## WORK TO BE COMPLETED
Verbatim copy without images: return all of the data as it stands.

## MATERIAL PROVIDED
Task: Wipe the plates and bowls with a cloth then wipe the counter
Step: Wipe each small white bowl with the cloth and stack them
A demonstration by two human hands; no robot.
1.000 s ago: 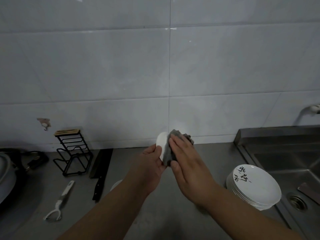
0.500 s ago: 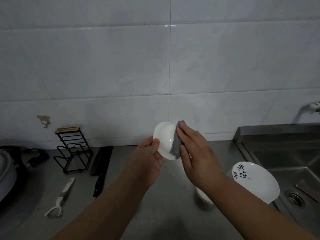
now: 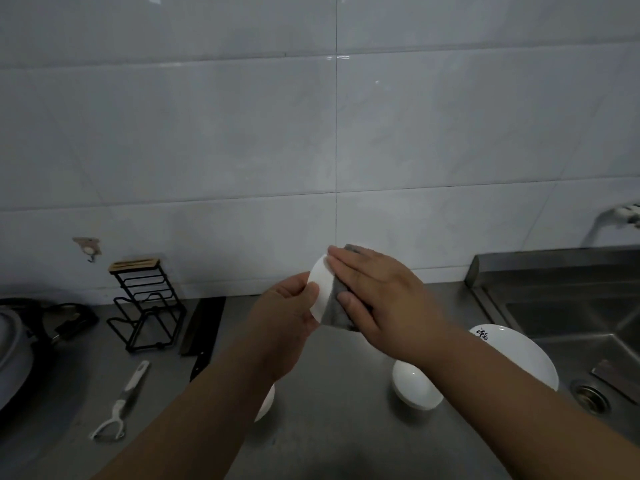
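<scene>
- Tiled wall [image 3: 242, 133]: pale, rises from the back edge of the bench.
- Bench [image 3: 346, 431]: grey, runs the whole width of the view.
- Sink [image 3: 571, 317]: steel, set into the right end of the bench, with a drain at its near side.
- Cooker [image 3: 14, 351]: at the left edge, partly cut off by the view.
- Stack of plates [image 3: 519, 355]: white with dark writing on the top plate. It sits on the bench just beside the sink, partly behind the right forearm.
- Rack [image 3: 145, 306]: black wire with a wooden top, upright near the back edge on the left.
- Knife [image 3: 204, 323]: dark, lies flat just right of the rack, with its long axis running from the back edge toward the front.
- Left hand [image 3: 284, 317]: grips the small bowl [image 3: 320, 289] by its rim, thumb on the near side.
- Right hand [image 3: 384, 299]: fingers lie straight across the cloth [image 3: 337, 306] and the thumb presses into it from below, so the cloth is pinched against the small bowl.
- Small bowl: held in the air above the middle of the bench. It is tipped on edge and shows as a narrow white oval whose long axis runs up and down. Which face meets the cloth I cannot tell.
- Cloth: grey, bunched over the right side of the small bowl.
- White bowl [image 3: 415, 389]: on the bench left of the plates.
- Second white bowl [image 3: 267, 401]: mostly hidden under the left forearm.
- Peeler [image 3: 121, 400]: white, lies near the front left, with its handle pointing back and right.
</scene>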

## RESULT OF THIS EXERCISE
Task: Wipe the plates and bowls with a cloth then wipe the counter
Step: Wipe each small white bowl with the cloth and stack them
A demonstration by two human hands; no robot.
1.000 s ago: 
0.500 s ago: 
now: 
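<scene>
- Tiled wall [image 3: 242, 133]: pale, rises from the back edge of the bench.
- Bench [image 3: 346, 431]: grey, runs the whole width of the view.
- Sink [image 3: 571, 317]: steel, set into the right end of the bench, with a drain at its near side.
- Cooker [image 3: 14, 351]: at the left edge, partly cut off by the view.
- Stack of plates [image 3: 519, 355]: white with dark writing on the top plate. It sits on the bench just beside the sink, partly behind the right forearm.
- Rack [image 3: 145, 306]: black wire with a wooden top, upright near the back edge on the left.
- Knife [image 3: 204, 323]: dark, lies flat just right of the rack, with its long axis running from the back edge toward the front.
- Left hand [image 3: 284, 317]: grips the small bowl [image 3: 320, 289] by its rim, thumb on the near side.
- Right hand [image 3: 384, 299]: fingers lie straight across the cloth [image 3: 337, 306] and the thumb presses into it from below, so the cloth is pinched against the small bowl.
- Small bowl: held in the air above the middle of the bench. It is tipped on edge and shows as a narrow white oval whose long axis runs up and down. Which face meets the cloth I cannot tell.
- Cloth: grey, bunched over the right side of the small bowl.
- White bowl [image 3: 415, 389]: on the bench left of the plates.
- Second white bowl [image 3: 267, 401]: mostly hidden under the left forearm.
- Peeler [image 3: 121, 400]: white, lies near the front left, with its handle pointing back and right.
</scene>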

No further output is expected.